== THE PROBLEM ==
Set down the data below once more, precisely as it reads.

== SUPPLIED INFORMATION ==

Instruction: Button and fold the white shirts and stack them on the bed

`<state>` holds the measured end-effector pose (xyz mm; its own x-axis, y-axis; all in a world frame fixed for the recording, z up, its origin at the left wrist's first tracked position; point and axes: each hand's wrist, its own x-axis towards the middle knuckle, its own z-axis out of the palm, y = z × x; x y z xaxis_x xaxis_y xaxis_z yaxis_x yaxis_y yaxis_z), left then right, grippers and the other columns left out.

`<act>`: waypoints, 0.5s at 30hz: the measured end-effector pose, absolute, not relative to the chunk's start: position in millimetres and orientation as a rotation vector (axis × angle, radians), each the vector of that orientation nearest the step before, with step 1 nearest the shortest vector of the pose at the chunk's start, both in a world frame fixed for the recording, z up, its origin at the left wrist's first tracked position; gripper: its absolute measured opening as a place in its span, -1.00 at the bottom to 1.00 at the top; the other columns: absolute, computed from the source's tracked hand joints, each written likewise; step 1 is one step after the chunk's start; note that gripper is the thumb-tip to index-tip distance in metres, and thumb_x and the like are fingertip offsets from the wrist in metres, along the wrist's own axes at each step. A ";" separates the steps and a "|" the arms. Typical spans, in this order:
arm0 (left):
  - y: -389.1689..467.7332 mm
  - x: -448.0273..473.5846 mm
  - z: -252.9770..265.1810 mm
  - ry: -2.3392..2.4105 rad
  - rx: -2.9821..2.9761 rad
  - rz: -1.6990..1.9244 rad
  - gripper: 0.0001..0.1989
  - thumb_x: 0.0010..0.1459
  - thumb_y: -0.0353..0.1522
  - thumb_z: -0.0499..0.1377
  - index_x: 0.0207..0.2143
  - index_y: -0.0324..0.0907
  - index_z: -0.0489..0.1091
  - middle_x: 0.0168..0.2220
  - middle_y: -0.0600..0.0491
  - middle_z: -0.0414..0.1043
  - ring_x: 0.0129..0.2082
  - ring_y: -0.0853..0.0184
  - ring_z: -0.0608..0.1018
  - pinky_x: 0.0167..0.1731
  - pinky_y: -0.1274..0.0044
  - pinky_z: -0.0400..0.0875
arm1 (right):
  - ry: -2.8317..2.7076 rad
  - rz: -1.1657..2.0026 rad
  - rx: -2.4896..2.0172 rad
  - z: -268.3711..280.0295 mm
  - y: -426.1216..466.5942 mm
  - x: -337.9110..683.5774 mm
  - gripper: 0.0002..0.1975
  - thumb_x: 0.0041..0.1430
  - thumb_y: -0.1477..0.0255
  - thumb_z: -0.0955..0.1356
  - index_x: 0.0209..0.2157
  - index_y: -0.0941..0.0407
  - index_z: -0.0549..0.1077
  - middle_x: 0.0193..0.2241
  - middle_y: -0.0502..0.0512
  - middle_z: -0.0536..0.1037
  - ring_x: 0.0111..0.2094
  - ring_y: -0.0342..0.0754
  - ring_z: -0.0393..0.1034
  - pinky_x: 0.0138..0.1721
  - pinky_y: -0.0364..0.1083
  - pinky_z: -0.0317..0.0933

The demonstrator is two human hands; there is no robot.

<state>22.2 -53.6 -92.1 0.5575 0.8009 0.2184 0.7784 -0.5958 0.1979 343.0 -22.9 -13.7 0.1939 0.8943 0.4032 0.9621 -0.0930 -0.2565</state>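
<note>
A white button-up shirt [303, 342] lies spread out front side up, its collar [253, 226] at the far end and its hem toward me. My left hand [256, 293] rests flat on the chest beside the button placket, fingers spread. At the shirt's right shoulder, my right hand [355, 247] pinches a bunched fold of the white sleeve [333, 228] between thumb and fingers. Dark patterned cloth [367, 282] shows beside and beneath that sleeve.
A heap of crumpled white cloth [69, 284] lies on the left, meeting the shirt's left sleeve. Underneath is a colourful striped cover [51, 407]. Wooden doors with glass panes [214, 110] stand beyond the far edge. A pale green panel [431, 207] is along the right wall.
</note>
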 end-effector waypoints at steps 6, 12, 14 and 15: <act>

== RESULT OF THE EXERCISE ==
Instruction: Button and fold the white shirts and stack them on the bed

`<state>` holds the measured end-effector pose (xyz mm; its own x-axis, y-axis; all in a world frame fixed for the recording, z up, its origin at the left wrist's first tracked position; point and axes: each hand's wrist, its own x-axis towards the middle knuckle, its own z-axis out of the palm, y = z × x; x y z xaxis_x xaxis_y xaxis_z yaxis_x yaxis_y yaxis_z), left then right, grippers and the other columns left out.

`<act>`: waypoints, 0.5s at 30hz: the measured end-effector pose, absolute, not relative to the chunk's start: position in millimetres and orientation as a rotation vector (axis × angle, radians), each the vector of that orientation nearest the step before, with step 1 nearest the shortest vector of the pose at the chunk's start, both in a world frame fixed for the recording, z up, its origin at the left wrist's first tracked position; gripper: its absolute measured opening as a place in its span, -1.00 at the bottom to 1.00 at the top; the other columns: absolute, computed from the source's tracked hand joints, each written likewise; step 1 is one step after the chunk's start; note that gripper is the thumb-tip to index-tip distance in metres, and thumb_x and the like are fingertip offsets from the wrist in metres, along the wrist's own axes at each step. A ";" separates the steps and a "|" the arms. Typical spans, in this order:
arm0 (left):
  - y: -389.1689..467.7332 mm
  - x: -448.0273..473.5846 mm
  - z: -252.9770..265.1810 mm
  - ry: -2.3392..2.4105 rad
  - rx: -2.9821..2.9761 rad
  - rz: -1.6990..1.9244 rad
  - gripper: 0.0001..0.1989
  - thumb_x: 0.0010..0.1459
  - thumb_y: -0.0353..0.1522
  - thumb_z: -0.0499..0.1377
  - index_x: 0.0207..0.2143
  - index_y: -0.0324..0.0907
  - index_z: -0.0489..0.1091
  - middle_x: 0.0168..0.2220
  - middle_y: -0.0600..0.0491
  - middle_z: -0.0414..0.1043
  - ring_x: 0.0129..0.2082
  - ring_y: -0.0853..0.0184
  - ring_z: -0.0608..0.1018
  - pinky_x: 0.0167..0.1731
  - pinky_y: -0.1274..0.0044
  - pinky_z: -0.0400..0.0875
arm1 (right):
  - ry: -2.8317..2.7076 rad
  - rz: -1.1657..2.0026 rad
  - rx: -2.4896..2.0172 rad
  - z: -268.3711..280.0295 mm
  - y: -426.1216..466.5942 mm
  - x: -337.9110..683.5774 mm
  - gripper: 0.0002..0.1975
  - thumb_x: 0.0041..0.1430
  - thumb_y: -0.1477..0.0255
  - thumb_z: -0.0955..0.1356
  - index_x: 0.0209..0.2157
  - index_y: -0.0941..0.0407
  - index_z: -0.0549..0.1077
  - middle_x: 0.0193..0.2241
  - middle_y: -0.0502..0.0512
  - middle_z: -0.0536..0.1037
  - ring_x: 0.0111..0.2094
  - ring_y: -0.0342..0.0754
  - ring_z: -0.0393..0.1034
  - pinky_x: 0.0138..0.1721
  - pinky_y: -0.0364..0.1083
  - pinky_z: -0.0317..0.0933

The demonstrator is two human hands; there is no robot.

<state>22.2 -53.6 -92.1 0.5575 0.8009 0.2184 0.7784 -0.5958 0.1979 343.0 -22.9 -13.7 0.1939 0.8943 0.4032 0.9621 -0.0930 -0.2565</state>
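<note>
A white button-up shirt [303, 342] lies spread out front side up, its collar [253, 226] at the far end and its hem toward me. My left hand [256, 293] rests flat on the chest beside the button placket, fingers spread. At the shirt's right shoulder, my right hand [355, 247] pinches a bunched fold of the white sleeve [333, 228] between thumb and fingers. Dark patterned cloth [367, 282] shows beside and beneath that sleeve.
A heap of crumpled white cloth [69, 284] lies on the left, meeting the shirt's left sleeve. Underneath is a colourful striped cover [51, 407]. Wooden doors with glass panes [214, 110] stand beyond the far edge. A pale green panel [431, 207] is along the right wall.
</note>
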 end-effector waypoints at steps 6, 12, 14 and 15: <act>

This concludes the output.